Copy out again, unchanged, the listing below from the line that has "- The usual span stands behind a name" through the line that has "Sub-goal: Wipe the".

RECORDED DATA ->

****************

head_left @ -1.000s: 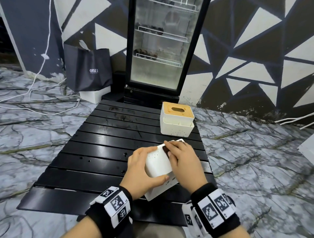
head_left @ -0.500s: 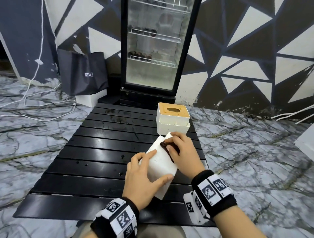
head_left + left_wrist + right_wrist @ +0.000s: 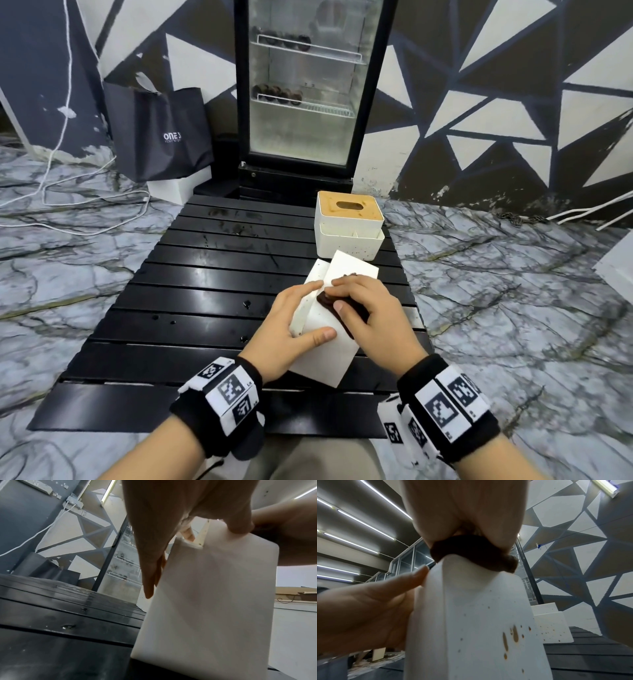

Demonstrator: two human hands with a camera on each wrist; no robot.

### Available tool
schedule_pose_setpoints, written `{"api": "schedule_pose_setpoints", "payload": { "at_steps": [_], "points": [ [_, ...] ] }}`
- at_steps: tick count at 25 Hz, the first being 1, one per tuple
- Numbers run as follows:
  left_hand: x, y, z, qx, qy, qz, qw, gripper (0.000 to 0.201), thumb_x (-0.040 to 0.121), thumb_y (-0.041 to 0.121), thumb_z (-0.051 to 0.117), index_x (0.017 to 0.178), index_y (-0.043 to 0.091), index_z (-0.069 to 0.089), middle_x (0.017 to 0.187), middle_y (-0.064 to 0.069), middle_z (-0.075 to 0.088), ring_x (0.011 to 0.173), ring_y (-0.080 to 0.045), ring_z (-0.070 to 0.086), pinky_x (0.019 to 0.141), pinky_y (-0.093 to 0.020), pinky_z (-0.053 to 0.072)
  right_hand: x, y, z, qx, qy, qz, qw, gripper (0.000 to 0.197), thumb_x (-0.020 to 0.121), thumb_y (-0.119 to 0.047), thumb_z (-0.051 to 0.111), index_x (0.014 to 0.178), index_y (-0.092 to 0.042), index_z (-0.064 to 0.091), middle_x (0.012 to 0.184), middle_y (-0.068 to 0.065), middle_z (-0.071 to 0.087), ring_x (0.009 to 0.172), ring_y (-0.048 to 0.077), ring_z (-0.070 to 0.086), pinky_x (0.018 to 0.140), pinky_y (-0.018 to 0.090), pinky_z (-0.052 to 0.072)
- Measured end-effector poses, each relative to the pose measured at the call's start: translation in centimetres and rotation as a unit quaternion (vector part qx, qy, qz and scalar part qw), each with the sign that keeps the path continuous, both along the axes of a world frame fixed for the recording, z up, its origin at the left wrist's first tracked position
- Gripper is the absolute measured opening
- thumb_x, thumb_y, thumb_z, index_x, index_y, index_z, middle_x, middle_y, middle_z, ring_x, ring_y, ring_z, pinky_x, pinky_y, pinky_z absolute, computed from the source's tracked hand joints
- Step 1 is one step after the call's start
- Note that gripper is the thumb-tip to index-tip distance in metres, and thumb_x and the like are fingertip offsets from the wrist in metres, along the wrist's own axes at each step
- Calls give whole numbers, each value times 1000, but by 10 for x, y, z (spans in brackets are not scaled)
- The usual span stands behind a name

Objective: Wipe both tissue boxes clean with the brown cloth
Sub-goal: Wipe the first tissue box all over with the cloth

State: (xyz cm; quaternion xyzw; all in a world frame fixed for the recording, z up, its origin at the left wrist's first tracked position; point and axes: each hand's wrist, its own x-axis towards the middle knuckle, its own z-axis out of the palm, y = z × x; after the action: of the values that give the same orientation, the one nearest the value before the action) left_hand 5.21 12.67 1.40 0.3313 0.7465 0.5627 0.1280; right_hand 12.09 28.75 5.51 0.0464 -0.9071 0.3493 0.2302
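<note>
A white tissue box (image 3: pixel 325 339) lies tipped on its side on the black slatted table (image 3: pixel 191 301), near the front edge. My left hand (image 3: pixel 291 329) grips it, thumb on the near face and fingers on the far side (image 3: pixel 214 601). My right hand (image 3: pixel 366 311) presses the brown cloth (image 3: pixel 330 301) onto the box's upper face (image 3: pixel 471 550). Brown spots (image 3: pixel 513 635) mark the box's right side. The second tissue box (image 3: pixel 349 226), white with a brown-stained slotted top, stands upright just behind.
A glass-door fridge (image 3: pixel 308 85) stands behind the table. A black shopping bag (image 3: pixel 161 133) leans on the wall at left, with white cables (image 3: pixel 68 205) on the marble floor. A white block (image 3: pixel 616 270) sits at the right edge.
My left hand has turned the near box so a broad white face lies upward. My right hand has slid the cloth back along that face toward me.
</note>
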Motion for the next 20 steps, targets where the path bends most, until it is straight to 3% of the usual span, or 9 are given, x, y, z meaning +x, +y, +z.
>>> {"api": "schedule_pose_setpoints", "payload": {
  "at_steps": [5,10,16,20],
  "points": [
    [-3,-2,0,1,-26,-26,999,65,64,60,66,122,65,38,137,25,39,128,13,32,105,-12,27,12,-4,-3,-2,8,45,999,24,83,-33,49,102,-32,63,108,-28,52,112,2,48,98,13,33],
    [-4,-2,5,-22,-25,-28,999,62,63,63,63,117,73,34,137,27,38,125,19,29,96,-1,24,-1,1,5,-3,-11,19,1000,21,82,-27,54,99,-30,67,100,-31,52,107,-2,48,95,10,33],
    [-5,-5,5,-21,-44,-29,998,69,61,62,67,123,65,38,138,23,40,130,7,33,112,-27,28,9,0,2,26,-9,58,998,28,84,-34,48,105,-29,66,107,-18,56,111,0,45,97,8,30],
    [-5,-5,4,-19,-36,-28,999,68,63,61,67,125,64,38,139,23,40,131,8,32,114,-31,27,0,-1,6,21,-24,31,999,26,84,-31,50,104,-28,67,102,-27,52,109,1,46,94,7,31]
  ]
}}
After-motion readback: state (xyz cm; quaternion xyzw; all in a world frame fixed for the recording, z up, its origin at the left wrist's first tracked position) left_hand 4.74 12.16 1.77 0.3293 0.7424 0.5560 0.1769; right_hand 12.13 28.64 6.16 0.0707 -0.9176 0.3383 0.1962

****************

WRITTEN REPLY ->
- The usual span stands behind a name

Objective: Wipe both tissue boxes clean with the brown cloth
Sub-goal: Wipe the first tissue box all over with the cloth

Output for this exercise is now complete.